- TASK PROMPT
Please reproduce all entries word for word and omit their pictures.

[Stored dataset items]
····················

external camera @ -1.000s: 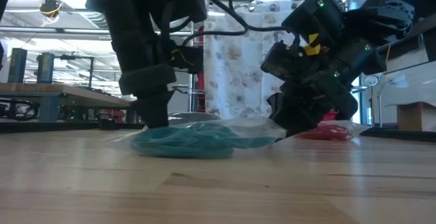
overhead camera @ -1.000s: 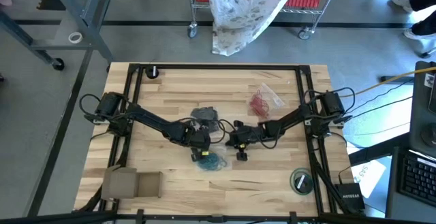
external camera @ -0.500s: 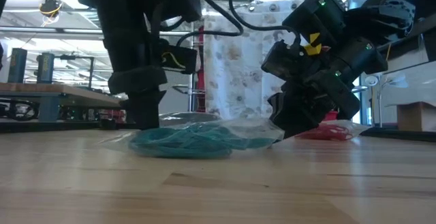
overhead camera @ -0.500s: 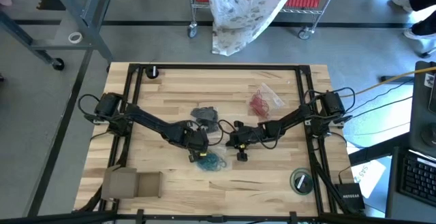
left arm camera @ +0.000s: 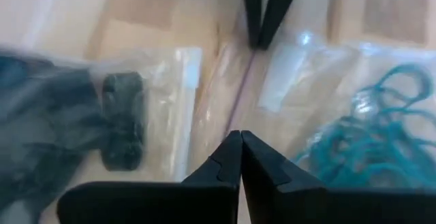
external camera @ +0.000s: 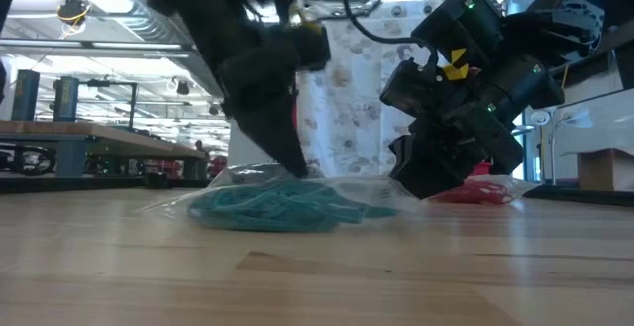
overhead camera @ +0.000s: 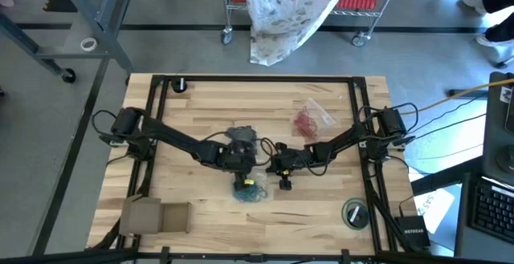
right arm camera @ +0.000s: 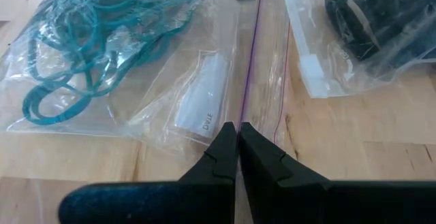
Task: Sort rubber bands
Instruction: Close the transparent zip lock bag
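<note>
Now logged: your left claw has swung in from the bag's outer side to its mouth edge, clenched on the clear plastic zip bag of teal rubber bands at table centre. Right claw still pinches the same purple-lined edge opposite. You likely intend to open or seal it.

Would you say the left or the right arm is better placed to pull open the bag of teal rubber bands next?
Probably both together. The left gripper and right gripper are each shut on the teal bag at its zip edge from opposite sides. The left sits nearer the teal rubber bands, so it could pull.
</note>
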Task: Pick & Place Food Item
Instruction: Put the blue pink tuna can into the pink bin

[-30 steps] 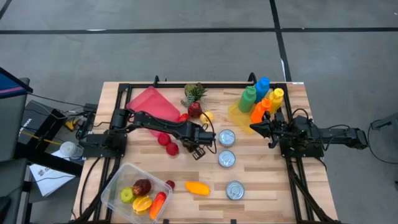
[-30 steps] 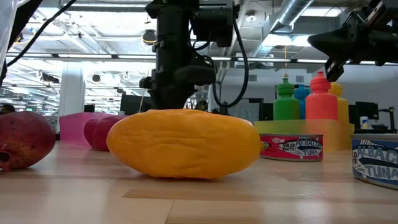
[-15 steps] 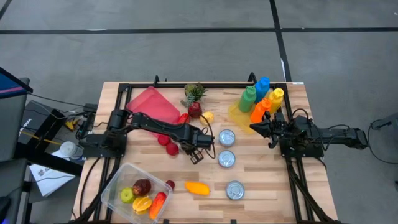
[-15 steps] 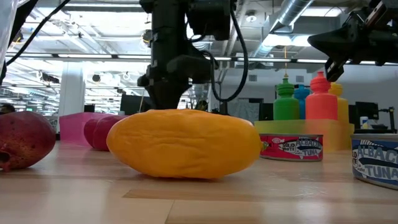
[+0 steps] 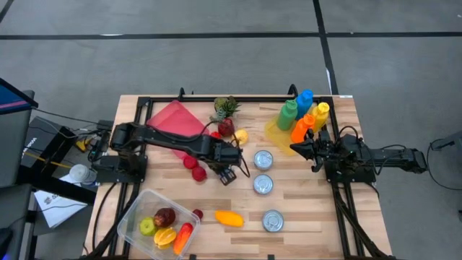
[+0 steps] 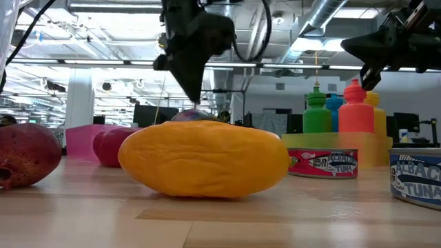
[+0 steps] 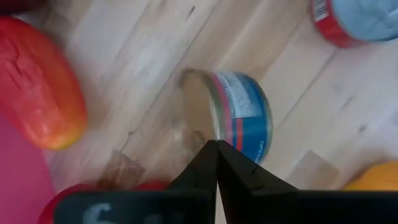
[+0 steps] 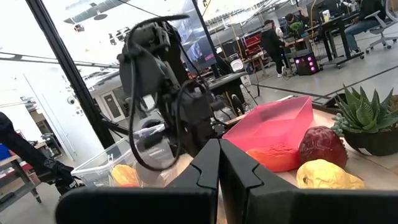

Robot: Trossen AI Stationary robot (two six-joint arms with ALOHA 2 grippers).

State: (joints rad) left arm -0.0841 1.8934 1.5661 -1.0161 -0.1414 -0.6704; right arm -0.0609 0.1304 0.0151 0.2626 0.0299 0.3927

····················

- ANSWER TO THE EXERCISE
external camera @ -1.000s: 
overhead camera @ -1.000s: 
external camera @ -0.500s: 
overhead camera @ -0.500s: 
left arm camera @ +0.000s: 
external camera @ +0.000s: 
overhead camera @ +0.000s: 
right arm camera @ +0.000s: 
Task: Sort rubber bands
Instruction: Close the transparent zip lock bag
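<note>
Now logged: your left claw has swung in from the bag's outer side to its mouth edge, clenched on the clear plastic zip bag of teal rubber bands at table centre. Right claw still pinches the same purple-lined edge opposite. You likely intend to open or seal it.

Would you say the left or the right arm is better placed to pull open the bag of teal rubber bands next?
Probably both together. The left gripper and right gripper are each shut on the teal bag at its zip edge from opposite sides. The left sits nearer the teal rubber bands, so it could pull.
</note>
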Task: Pick & Place Food Item
Instruction: Put the blue pink tuna can into the pink bin

[-30 steps] 
[-30 steps] 
[-15 steps] 
[-15 steps] 
[+0 steps] 
[+0 steps] 
[+0 steps] 
[+0 steps] 

Robot: Trossen AI Stationary robot (two six-joint arms with ALOHA 2 grippers).

State: (joints rad) left arm -0.0841 1.8934 1.5661 -1.0161 -0.1414 -0.6704; right arm -0.0609 0.1304 0.0151 0.2626 0.0299 0.3927

Nothing more remains to be added to the answer.